“Deal then.” Dale said. And he stuck out his hand to shake. Kip took it.
“Thanks for trusting me, corporal,” Kip said, and the corporal turned to go. “Hey, Dale,” Kip called after him. Dale turned. “I mean it. Thanks! Listen, you need a job when you get out, give me a call, Okay. I’ll get you a card from our manager, Lydell.”
“No shit?” corporal Dale asked.
“No. No shit at all. I mean it. I help those that help me,” Kip said. Annie nodded behind him.
The corporal smiled and turned to walk away. Then Kip and Annie entered their room.
At precisely nineteen hundred hours, or seven PM as Lydell would call it, Kip stood on the prefab stage staring at Lock and Stabbs. Annie, Sparks and Lydell sat in the front row seats of the empty makeshift concert arena in the middle of the tarmac.
“Where the hell is Jacky?” Kip asked.
Stabbs and Lock looked at each other and then back at Kip.
“He should have been back by now, Kip. Fuck, I am getting worried,” Stabbs said.
“Back from where?” Kip asked the two.
Stabbs and lock looked at one another again, trying to goad each other into telling the truth. Finally Stabbs broke.
“He left base, Kip. Said he was going to find the nearest whorehouse.” Stabbs said.
“Are you shitting me?” Kip yelled. “Fuck me! Do you fuckers know where we are? Did you not hear the debrief when we landed? This is not fucking Lincoln, Nebraska! Jeezuz fucking Christ!”

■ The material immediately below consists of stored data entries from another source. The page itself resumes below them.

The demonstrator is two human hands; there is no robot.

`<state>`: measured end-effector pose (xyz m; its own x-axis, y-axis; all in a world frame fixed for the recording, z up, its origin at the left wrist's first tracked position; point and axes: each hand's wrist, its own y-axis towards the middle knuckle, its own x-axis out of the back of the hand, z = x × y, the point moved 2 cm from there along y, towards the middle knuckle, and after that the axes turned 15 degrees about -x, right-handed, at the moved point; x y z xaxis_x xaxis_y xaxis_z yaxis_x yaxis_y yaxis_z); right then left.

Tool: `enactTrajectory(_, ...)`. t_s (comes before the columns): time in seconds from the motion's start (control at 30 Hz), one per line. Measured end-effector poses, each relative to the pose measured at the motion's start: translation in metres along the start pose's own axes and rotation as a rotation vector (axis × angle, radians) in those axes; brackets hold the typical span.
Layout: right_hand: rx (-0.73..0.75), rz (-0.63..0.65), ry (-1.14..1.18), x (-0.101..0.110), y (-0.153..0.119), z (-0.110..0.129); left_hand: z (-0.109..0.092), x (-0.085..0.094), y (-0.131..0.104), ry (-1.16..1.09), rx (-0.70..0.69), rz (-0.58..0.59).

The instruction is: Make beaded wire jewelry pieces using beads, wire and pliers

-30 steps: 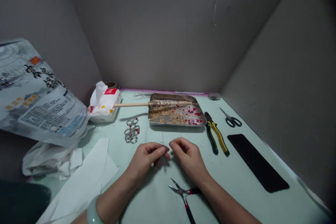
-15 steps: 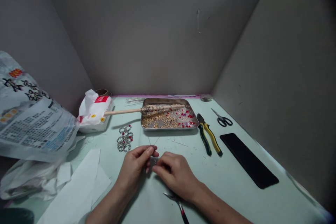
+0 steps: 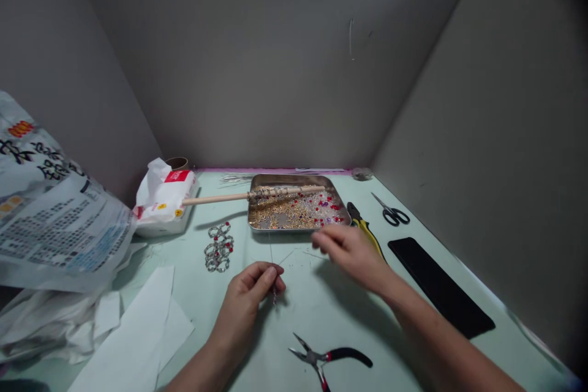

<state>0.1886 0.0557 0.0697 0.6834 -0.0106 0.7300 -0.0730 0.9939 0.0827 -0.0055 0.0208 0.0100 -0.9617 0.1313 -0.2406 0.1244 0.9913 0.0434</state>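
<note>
Thumb and fingers of my left hand (image 3: 257,294) pinch a thin beaded wire (image 3: 275,297). Two bare wire ends fan out above the fingertips, and a short beaded length hangs below them. My right hand (image 3: 349,251) is in the air by the front right corner of the metal bead tray (image 3: 298,231), fingers curled together; whatever they hold, if anything, is hidden. Gold, clear and red beads (image 3: 280,214) lie in the tray. Below my hands, long-nose pliers (image 3: 315,356) rest on the table with jaws apart. Finished-looking bead rings (image 3: 218,249) lie left of the tray.
A wooden stick (image 3: 215,199) wound with beaded wire lies across the tray. Combination pliers (image 3: 367,229), scissors (image 3: 390,211) and a black flat case (image 3: 441,285) lie to the right. Leftward are a tissue pack (image 3: 160,220), white paper (image 3: 133,331) and a large plastic bag (image 3: 59,220).
My right hand has left my left hand and moved up and right toward the tray's corner. More of the long-nose pliers shows. My left hand keeps its pinch on the beaded wire.
</note>
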Motion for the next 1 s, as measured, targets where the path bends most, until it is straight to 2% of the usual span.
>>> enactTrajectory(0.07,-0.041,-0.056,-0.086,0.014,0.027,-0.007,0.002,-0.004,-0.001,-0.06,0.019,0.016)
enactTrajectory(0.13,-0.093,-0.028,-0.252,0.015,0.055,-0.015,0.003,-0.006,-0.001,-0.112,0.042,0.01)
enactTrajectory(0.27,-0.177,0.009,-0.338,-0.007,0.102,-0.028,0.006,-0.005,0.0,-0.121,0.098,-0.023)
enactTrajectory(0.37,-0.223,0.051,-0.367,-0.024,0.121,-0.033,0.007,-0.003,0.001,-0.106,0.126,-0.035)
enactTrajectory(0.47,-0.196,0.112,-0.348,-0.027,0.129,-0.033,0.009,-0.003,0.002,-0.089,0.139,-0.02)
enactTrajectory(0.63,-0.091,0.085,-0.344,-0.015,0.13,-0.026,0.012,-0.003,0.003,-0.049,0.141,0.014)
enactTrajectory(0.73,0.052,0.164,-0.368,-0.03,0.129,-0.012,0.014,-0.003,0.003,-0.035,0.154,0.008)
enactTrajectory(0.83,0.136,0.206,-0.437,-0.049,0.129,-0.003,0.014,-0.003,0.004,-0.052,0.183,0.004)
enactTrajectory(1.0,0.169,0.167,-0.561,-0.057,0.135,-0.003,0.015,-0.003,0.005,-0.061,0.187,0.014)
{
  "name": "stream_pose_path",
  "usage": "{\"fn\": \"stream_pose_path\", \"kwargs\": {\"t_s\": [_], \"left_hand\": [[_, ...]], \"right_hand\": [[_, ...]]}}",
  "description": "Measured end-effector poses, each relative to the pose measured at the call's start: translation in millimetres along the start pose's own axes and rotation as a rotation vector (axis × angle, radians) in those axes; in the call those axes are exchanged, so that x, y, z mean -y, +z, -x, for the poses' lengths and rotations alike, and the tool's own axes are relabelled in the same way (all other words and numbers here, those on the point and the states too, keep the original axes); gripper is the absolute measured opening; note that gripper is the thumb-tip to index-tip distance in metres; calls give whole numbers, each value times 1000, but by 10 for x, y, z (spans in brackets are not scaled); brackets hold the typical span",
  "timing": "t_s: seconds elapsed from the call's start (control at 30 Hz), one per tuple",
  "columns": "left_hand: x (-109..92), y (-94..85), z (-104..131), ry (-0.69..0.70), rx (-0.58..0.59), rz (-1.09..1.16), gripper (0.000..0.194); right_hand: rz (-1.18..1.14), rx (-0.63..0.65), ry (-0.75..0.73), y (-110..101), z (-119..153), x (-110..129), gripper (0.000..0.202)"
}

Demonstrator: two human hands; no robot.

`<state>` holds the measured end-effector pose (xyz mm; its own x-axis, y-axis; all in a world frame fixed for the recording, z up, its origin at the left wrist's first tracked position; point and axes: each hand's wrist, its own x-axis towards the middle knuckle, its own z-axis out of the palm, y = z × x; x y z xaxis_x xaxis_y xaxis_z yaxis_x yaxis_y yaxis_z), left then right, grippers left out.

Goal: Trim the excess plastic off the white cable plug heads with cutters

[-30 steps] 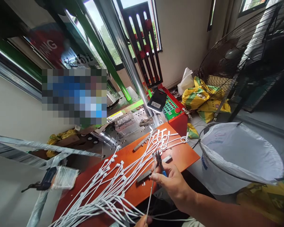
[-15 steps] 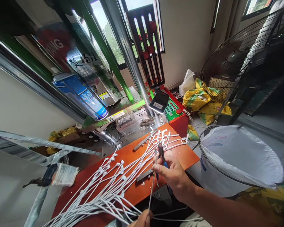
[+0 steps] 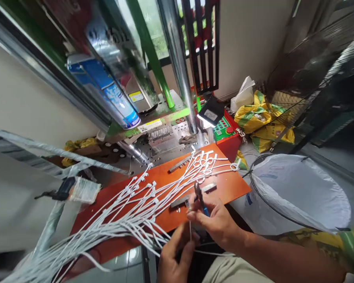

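Note:
My right hand (image 3: pixel 218 222) is closed round blue-handled cutting pliers (image 3: pixel 198 193), jaws pointing up and away from me. Its thumb and fingertips also pinch the end of a thin white cable (image 3: pixel 190 231); the end piece is blurred and partly covered. Just below, my left hand (image 3: pixel 177 255) grips the same cable between thumb and fingers. Beyond both hands, many white cables (image 3: pixel 115 226) with small white connectors fan across a red-orange board (image 3: pixel 233 188). A metal bar (image 3: pixel 179 202) lies just left of the pliers, and another bar (image 3: pixel 209 187) to their right.
A green press machine with a metal die bed (image 3: pixel 162 147) stands behind the board. A spray can (image 3: pixel 106 94) hangs at its left, and a red control box (image 3: pixel 228 133) sits at its right. A white-lined bin (image 3: pixel 301 192) and yellow bags (image 3: pixel 253 116) are on the right.
My left hand has come up along the cable, closer to my right hand. The cable end sits lower beside the pliers. The whole view has shifted slightly.

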<state>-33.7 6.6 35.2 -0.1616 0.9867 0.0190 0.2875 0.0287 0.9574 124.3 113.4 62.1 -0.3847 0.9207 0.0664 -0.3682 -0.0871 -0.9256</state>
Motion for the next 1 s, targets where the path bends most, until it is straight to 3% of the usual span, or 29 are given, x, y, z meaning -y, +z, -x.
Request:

“Come on Kip, You know Jack. He hasn’t followed a rule since he stopped sucking his mother’s tit.” Lock retorted. “He’ll be along any moment.”
“The fuck he will!” Kip screamed. “Even if he isn’t dead, separated from his head somewhere, he may never get back onto base. He has no credentials. He ain’t got shit!”
Sparks, Annie and Lydell stood and approached the stage.
“What is it, Kip?” Lydell asked.
Kip spread his arms. “Jacky’s gone off fucking base!” Kip said.
Kip saw Corporal Dale traversing the makeshift concert arena and called out to him. He changed direction and approached Kip.
“Corporal, one of the band members has left base,” Kip said to him. “We need to send out a team to find him.”
The look in the corporal’s eyes went instantly to horror. Kip realized instantly that not only was he a newbie, he had never been off base himself.
“Dale, can you check the gates for any word? And please notify the base commander.”
Dale nodded and took off in a sprint.
Kip paced the stage and ran his fingers through his hair. This was not good.
As corporal Dale left the command center Kip was outside the door. “Dale,” he confronted him. Dale stopped, surprised.
“I need cammies, and a weapon,” Kip said firmly. “Body amour if you can spare it.”
The corporal shook his head, wide eyes and unsure of how to handle this situation.
“Come on, Dale. You know I can handle this. I want to find my friend.”
“Sir, I have informed the Camp Commander of the situation,” Dale said. “The gates have been notified. When your friend comes back, we’ll let you know immediately.”
“And if he doesn’t?” Kip asked.
The corporal said nothing.
“So, there will be no search party?” Kip asked.
“Not at this time, sir,” Dale answered nervously. Dale knew this would be an unacceptable answer. He himself would have found it unacceptable had it been one of his buddies.
“Then at what time?” Kip asked, knowing the answer. Dale did not come up with one.
“Corporal, no Jacky, no concert, you know?”
“I know sir. Look, I am just following orders, as always,” Dale said.
Kip looked up at the sky, trying to calm his anger that this conversation was going nowhere.
“Okay, corporal, Let me appeal to your more basic instincts. Jacky is my friend. Although I know he is a pain in the ass and usually out of control, I take his friendship very seriously. If I am not supplied with what I need to go find him, I am going to have to let the camp commander know that you let me keep a woman in my room. Does that motivate you?”
Kip knew that a small infraction like letting Kip keep Annie in his quarters was really no violation at all. But he also knew that the corporal had told several larger lies to cover it up, and when one lie is unraveled, all of them would unravel. True to Kip’s prediction. The corporal became very nervous.
Ten minutes later, Kip was in the corporal’s quarters, wearing desert camouflage fatigues and with a fully loaded rifle upon his back. He wore a utility belt with extra magazines and two hand grenades attached to his harness. The corporal told him the best way to get off base without much fanfare. And thirty minutes after that, Kip was standing outside the gate blending in with the other armed guards that were there. Kip was well trained in evasive tactics. One second he was there, the next he wasn’t.